## What is needed
Filter the listing below for "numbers" and report every line that has it.

## Dataset extract
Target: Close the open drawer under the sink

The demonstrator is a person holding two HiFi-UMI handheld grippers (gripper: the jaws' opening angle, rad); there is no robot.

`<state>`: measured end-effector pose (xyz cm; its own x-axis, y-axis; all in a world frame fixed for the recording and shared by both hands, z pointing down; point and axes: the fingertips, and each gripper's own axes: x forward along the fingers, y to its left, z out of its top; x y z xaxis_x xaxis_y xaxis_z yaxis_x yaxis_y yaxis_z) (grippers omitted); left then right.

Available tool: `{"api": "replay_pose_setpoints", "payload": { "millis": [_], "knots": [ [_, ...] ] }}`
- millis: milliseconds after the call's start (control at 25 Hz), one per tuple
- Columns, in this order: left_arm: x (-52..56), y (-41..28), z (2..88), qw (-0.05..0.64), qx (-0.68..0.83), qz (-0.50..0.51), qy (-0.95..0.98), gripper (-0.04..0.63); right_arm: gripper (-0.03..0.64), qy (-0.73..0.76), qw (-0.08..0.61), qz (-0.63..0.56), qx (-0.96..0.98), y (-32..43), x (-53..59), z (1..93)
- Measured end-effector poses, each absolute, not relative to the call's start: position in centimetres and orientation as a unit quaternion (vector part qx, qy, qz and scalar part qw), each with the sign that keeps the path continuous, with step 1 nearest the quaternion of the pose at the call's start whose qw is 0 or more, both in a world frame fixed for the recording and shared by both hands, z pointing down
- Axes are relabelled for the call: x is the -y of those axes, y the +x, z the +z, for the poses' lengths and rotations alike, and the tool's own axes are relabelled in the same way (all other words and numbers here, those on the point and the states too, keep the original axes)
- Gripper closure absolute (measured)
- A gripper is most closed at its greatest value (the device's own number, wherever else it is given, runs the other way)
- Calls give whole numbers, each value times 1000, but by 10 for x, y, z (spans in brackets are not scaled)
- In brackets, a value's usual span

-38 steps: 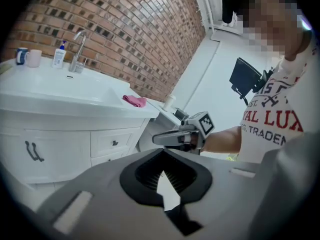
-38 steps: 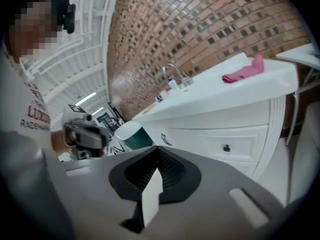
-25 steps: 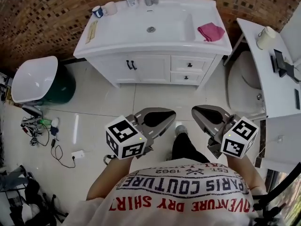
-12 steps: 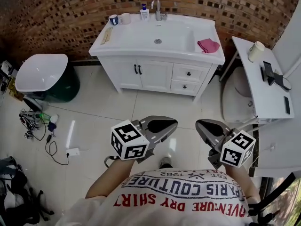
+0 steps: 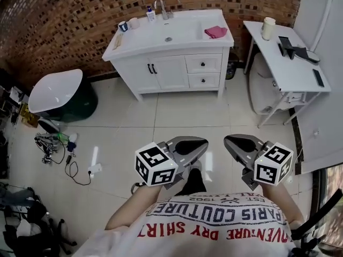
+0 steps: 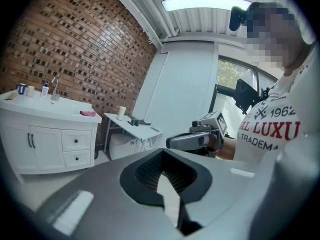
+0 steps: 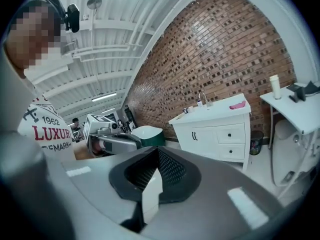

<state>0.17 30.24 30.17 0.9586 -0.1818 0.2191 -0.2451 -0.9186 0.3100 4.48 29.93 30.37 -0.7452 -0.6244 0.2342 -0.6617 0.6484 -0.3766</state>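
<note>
- Across the tiled floor [image 5: 177, 111], well apart from the person [image 5: 214, 224], the white vanity [image 5: 161, 51] stands against the brick wall [image 5: 64, 20]. Its two drawers [image 5: 203, 72] sit stacked at its right side, beside the double doors [image 5: 155, 73] and below the sink [image 5: 171, 33].
- From this range both drawer fronts look flush, so which one stands open cannot be told.
- Such a drawer is probably rigid and light on its runners, with a smooth painted face. A flat push on the front near the small dark knob [image 5: 202, 64] should suit it better than a pinch.
- Held low near the person's body, the left gripper [image 5: 199, 143] has its jaws pressed together, with nothing between them and touching nothing.
- Beside it, the right gripper [image 5: 231, 142] is likewise closed on itself and empty, over the floor.
</note>
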Motion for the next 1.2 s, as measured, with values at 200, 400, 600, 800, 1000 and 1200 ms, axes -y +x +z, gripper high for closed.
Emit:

## Solution for this task
- Axes are relabelled for the call: x is the -y of those axes, y the +x, z the +z, for the poses' lengths and rotations alike, and the tool's own axes are relabelled in the same way (all other words and numbers here, those on the point and the states too, keep the original axes)
- Calls give whole numbers, each value times 1000, but by 10 for x, y, z (spans in brackets are not scaled)

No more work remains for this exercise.